Узнав о моей тайне, Зубков тут же поспешил сообщить об этом своим приказодателям. Он, разумеется, не удовлетворился лишь сообщением о том, что я получил совершенно безопасные письма от моей жены. Он добавил, что напал на след контрреволюционной шпионской организации, тесно связанной с заграницей. Более того, на мое имя оттуда поступают даже большие суммы денег для шпионских целей. Зубкову поручили следить за мной. Это послужило причиной того, что меня не сразу прогнали с этой работы.
В НКВД сначала допросили немку. Ей сказали, что лучше всего сразу во всем сознаться, потому что они и так уже все знают. Затем вызвали и ее мужа, также работавшего железнодорожником.
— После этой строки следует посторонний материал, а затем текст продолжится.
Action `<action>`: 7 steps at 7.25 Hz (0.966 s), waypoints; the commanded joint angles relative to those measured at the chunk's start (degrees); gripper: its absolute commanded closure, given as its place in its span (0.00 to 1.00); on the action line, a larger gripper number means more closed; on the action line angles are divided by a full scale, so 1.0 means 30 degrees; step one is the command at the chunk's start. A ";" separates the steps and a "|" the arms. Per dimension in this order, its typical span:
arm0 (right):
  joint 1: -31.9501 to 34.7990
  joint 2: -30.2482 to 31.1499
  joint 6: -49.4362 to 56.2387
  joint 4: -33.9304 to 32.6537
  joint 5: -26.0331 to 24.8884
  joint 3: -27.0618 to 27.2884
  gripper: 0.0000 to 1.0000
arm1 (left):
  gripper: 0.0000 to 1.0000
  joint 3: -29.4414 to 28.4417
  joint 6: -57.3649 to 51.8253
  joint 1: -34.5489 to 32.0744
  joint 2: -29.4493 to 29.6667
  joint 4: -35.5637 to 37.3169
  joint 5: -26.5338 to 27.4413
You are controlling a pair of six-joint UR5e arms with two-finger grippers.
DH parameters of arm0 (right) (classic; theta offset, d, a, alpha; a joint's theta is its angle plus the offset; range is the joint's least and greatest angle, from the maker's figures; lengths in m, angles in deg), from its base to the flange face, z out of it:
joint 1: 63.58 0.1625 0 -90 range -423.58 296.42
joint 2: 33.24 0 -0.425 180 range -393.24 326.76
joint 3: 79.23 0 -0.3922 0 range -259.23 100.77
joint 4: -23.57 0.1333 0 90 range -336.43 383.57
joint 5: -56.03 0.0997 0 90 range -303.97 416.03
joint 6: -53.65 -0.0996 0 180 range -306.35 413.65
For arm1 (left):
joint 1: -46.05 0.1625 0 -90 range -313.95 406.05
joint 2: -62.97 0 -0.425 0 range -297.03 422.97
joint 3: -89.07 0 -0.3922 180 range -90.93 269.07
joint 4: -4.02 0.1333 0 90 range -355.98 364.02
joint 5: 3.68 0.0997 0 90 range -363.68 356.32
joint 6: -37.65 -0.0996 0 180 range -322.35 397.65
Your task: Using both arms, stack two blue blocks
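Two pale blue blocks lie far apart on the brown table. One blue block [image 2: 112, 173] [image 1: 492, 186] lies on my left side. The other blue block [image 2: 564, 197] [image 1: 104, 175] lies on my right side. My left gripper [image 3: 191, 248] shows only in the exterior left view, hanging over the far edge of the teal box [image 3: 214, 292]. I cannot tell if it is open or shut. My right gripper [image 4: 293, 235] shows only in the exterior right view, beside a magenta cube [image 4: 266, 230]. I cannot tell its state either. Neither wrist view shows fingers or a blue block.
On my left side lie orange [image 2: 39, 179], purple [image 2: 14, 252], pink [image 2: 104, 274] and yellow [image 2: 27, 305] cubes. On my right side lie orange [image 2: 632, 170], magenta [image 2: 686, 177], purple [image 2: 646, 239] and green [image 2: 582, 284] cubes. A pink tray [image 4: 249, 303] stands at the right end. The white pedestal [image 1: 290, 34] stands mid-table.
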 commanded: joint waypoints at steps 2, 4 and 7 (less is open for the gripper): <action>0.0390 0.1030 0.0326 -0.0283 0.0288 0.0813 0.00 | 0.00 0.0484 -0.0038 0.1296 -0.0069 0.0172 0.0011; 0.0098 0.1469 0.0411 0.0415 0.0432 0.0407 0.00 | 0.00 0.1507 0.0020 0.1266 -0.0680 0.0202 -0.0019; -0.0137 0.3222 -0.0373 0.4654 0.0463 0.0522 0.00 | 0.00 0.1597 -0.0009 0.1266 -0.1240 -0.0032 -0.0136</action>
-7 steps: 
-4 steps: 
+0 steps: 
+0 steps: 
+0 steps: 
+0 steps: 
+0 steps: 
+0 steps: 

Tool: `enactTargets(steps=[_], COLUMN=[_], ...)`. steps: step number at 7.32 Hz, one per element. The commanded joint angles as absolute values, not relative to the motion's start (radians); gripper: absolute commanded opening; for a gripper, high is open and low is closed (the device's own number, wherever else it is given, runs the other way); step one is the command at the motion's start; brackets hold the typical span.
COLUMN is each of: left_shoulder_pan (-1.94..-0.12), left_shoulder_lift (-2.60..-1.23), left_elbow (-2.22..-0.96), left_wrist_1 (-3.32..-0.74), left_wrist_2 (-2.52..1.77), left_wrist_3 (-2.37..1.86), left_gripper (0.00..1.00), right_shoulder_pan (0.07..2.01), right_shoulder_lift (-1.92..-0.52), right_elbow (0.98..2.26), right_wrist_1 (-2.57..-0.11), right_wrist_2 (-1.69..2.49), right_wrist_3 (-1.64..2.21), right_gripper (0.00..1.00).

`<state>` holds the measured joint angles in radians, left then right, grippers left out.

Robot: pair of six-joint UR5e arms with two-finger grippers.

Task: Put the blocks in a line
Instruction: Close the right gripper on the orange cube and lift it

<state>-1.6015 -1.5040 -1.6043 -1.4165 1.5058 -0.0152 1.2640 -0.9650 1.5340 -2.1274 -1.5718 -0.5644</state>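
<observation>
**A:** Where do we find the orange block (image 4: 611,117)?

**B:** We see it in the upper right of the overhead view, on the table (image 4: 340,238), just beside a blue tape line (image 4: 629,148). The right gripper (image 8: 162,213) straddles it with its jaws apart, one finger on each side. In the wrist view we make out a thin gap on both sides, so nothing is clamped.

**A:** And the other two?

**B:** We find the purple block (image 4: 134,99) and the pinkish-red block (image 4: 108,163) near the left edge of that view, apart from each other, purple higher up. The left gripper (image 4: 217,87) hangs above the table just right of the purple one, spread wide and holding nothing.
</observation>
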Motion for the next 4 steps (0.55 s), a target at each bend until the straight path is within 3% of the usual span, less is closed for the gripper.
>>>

Вскоре после этого немка нашла меня в порту, когда я выписывал номера вагонов.
– Ради бога, напишите жене, чтобы она больше не присылала писем на мой адрес. НКВД из этого выводит целую шпионскую аферу, – она произнесла это так быстро и взволнованно, что я с трудом понял, о чем идет речь.
Я тут же сообщил жене, чтобы она отныне писала по лагерному адресу.
Во время моего отсутствия обыскали мои вещи и все печатное и рукописное забрали. Даже книгу о жизни Чайковского.
Вероятно, в НКВД вскоре убедились в том, что последняя «шпионская» афера не что иное, как глупый вымысел. Поэтому там удовлетворились тем, что меня освободили с этой должности, а начальнику лагпункта приказали перевести меня в бригаду, не работавшую в порту.
Меня отправили на погрузку песка в песчаном карьере.
Через несколько дней меня перевели из III лаготделения в Пересылку, соседнее этапное местечко.
На пересылке в это время было оживленно. Сюда прибывали новые транспорты с заключенными, которые должны были заменить тех, кто за зиму умер или превратился в калеку. Все бараки были переполнены, многие спали даже под нарами. Вновь прибывшие вовсю торговали своими вещами. За несколько буханок хлеба и немного махорки можно было купить костюм, за две пайки хлеба – шелковую рубашку или пару хороших ботинок. В роли покупателей выступали уголовники, которые по заказу вольнонаемных покупали все, что было пригодно к употреблению. Продавцами же в основном были немцы или русские, прибывшие из Германии или Австрии прямо в лагеря, даже не повидавшись с родными.